The search for an effective alternative to methyl bromide

June 2006
For more than 30 years, New Zealands strawberry industry has relied on methyl bromide for preplanting sterilisation of soil. This minimises pest and disease problems and helps growers maintain high productivity year after year.

However, methyl bromide is a serious depleter of the ozone layer and is being phased out. In 1997 it was decided there would be a total ban on the use of methyl bromide in 2005, but that deadline has been extended with a critical use exemption (CUE).

Dr Ian Horner from HortResearch Applied Plant Pathology group and others have been working with the strawberry industry on alternative soil fumigants. With trials in strawberry gardens, runner beds and at HortResearch facilities, various fumigants have been tested. Results have been encouraging, with yields equal to or close to the level of control of pathogens under methyl bromide.

However alternatives have less mobility in the soil, less weed control and longer plant-back times.

In the 2006 season, most growers who fumigated used methyl bromide, under an allocation from the CUE, although the volume available under the 2006 CUE is lower than last year. An application has been made for next year (likely to be the final year of the exemption), but the type of questions posed by the international panel in response to the NZ application indicates that they are taking a more hard-line approach. Supplies next year, if granted at all, are likely to be substantially reduced.

One factor that will count against NZ is grower reluctance to trial alternative products in part of their gardens. The panel cite this as a major consideration in granting continued supply of methyl bromide. This year a number of growers trialled alternative products in an effort to counter this argument.

It appears that the 2005/06 season was a relatively good one in terms of fumigation success, and general root or plant health. A few losses from Phytophthora were reported, but the incidence was low compared to some other years. While this is good for the industry, it has made research into soil and fumigation problems more difficult. Its hard to troubleshoot when theres no trouble to shoot. Ironically, researchers can make more progress towards solving long term problems in a poor year than in a good year.

Growers fumigate soils for two weeks under plastic during the late summer/autumn before planting for spring strawberry production. Gas is injected under the plastic and left to disperse. Growers currently preparing ground have been urged to put in a few rows of alternative products (e.g. Telone C35 or chloropicrin) for comparison.

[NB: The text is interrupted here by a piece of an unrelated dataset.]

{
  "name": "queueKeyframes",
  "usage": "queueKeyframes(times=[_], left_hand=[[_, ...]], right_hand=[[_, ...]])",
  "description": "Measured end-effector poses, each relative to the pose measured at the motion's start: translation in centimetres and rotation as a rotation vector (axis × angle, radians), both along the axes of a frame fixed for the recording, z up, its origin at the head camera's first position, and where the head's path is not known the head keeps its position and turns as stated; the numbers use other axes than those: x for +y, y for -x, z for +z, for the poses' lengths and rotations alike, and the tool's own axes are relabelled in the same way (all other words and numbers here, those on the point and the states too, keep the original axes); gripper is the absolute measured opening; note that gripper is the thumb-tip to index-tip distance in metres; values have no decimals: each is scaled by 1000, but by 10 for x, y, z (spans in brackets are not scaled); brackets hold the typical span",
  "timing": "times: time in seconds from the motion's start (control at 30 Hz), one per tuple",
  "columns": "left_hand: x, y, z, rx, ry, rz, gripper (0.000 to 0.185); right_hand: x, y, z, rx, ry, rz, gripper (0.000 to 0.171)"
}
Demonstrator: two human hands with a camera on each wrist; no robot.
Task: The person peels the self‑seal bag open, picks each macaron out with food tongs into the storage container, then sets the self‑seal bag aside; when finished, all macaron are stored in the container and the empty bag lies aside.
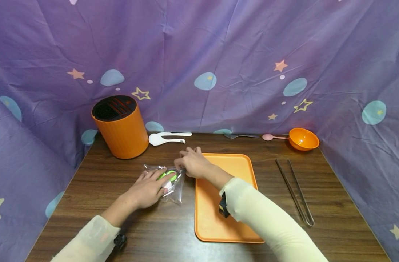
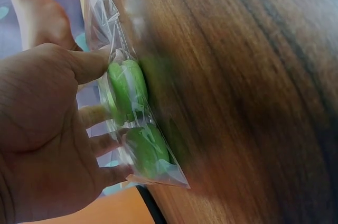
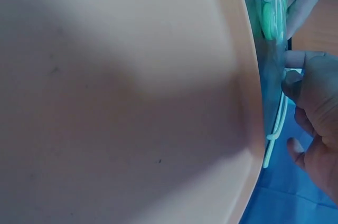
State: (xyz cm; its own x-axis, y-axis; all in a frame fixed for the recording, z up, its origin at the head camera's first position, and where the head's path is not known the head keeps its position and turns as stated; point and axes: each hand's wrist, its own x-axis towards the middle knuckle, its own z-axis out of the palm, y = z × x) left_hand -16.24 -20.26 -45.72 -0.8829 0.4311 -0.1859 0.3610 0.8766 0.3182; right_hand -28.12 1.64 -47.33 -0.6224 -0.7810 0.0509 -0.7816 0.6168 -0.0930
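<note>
On the table to the left of the orange tray [image 1: 206, 218] lies a clear plastic bag [image 1: 175, 195]. Inside it are several rounded pieces, green [image 2: 127, 89] and white, that look like macarons. My left hand [image 1: 148, 189] rests on the bag with its fingers spread and fairly straight, and in the left wrist view they touch the plastic beside the green pieces. Over the tray's left rim reaches my right hand [image 1: 194, 163]. Its thumb and index finger [image 3: 301, 59] pinch the bag's upper right edge; the exact contact is partly hidden.
An orange knife block [image 1: 124, 134] stands at the back left. White spoons [image 1: 156, 140] lie behind the hands, with a fork [image 1: 232, 136] and a pink spoon [image 1: 268, 137] farther right. An orange bowl [image 1: 302, 140] sits at the back right. Metal tongs [image 1: 297, 196] lie right of the tray.
</note>
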Motion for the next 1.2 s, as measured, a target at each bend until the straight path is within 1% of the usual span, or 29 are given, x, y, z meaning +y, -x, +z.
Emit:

Where possible, such strips should be applied in the middle of blocks and clearly marked, so direct comparisons can be made with adjacent rows of methyl bromide. They could also try turning off the gas for a couple of 4-5m strips to help gauge the background disease problems. A number of growers have implemented such trials this year.

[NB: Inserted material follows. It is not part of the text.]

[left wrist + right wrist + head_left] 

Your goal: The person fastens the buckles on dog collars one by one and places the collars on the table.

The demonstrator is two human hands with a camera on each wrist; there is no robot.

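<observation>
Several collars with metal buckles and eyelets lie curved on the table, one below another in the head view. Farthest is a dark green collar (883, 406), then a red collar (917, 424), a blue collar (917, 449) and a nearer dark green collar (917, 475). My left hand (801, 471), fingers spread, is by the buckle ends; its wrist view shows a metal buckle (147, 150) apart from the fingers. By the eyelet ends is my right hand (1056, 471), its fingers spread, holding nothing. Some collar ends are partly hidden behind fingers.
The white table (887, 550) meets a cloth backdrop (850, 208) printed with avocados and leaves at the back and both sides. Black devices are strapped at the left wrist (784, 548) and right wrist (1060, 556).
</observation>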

The main alternative fumigant/practices trial in Roselea garden in Hawkes Bay in 2005 tested three varieties of strawberries (Camarosa, Gaviota and Pajaro) under various alternative fumigant and non-fumigant soil treatments. Comparisons were made in soil that was either good or poor (too wet) during soil preparation and fumigation. A lot of data is yet to be analysed, but overall trends are becoming clear.

Key findings to date, averaged across varieties are:

Methyl bromide, iodomethane and chloropicrin (in good soil only) gave similar fruit yields.

Telone C35 and chloropicrin (in poor soil conditions) averaged 10 to 15% lower yields.

Fumasol yielded 24% & 59% less than MeBr in good and poor soil conditions.

Untreated, urea, compost and mustard oil treatments yielded 40-60% less than MeBr.

Root health and overall plant health was generally best in methyl bromide, chloropicrin, iodomethane, and Telone C35 treatments. Fumasol lagged slightly behind the other fumigants.

Responses differed for different varieties, complicating interpretation.

If soil conditions were poor at fumigation, fruit yields in some treatments were lower compared to fumigation in good soil. This was particularly noticeable in Fumasol and chloropicrin treatments, but was not a factor with methyl bromide or iodomethane. Telone C35 gave mixed results for the different varieties.

None of the potential biological controls (various Trichodermas and compost tea) tested in sub-plots gave any improvement over the untreated control.

Initial pathogen kill and destruction of weed seeds showed that all the tested fumigants gave good control of both pathogens and weeds, but other treatments had minimal effect. Counts of weeds in early spring showed a similar response.

A separate Roselea trial tested phosphorous acid treatments to control Phytophthora on three varieties (Pajaro, Camarosa and Gaviota). Both pre-plant dip and post-planting sprays were tested. Results differed for the different varieties.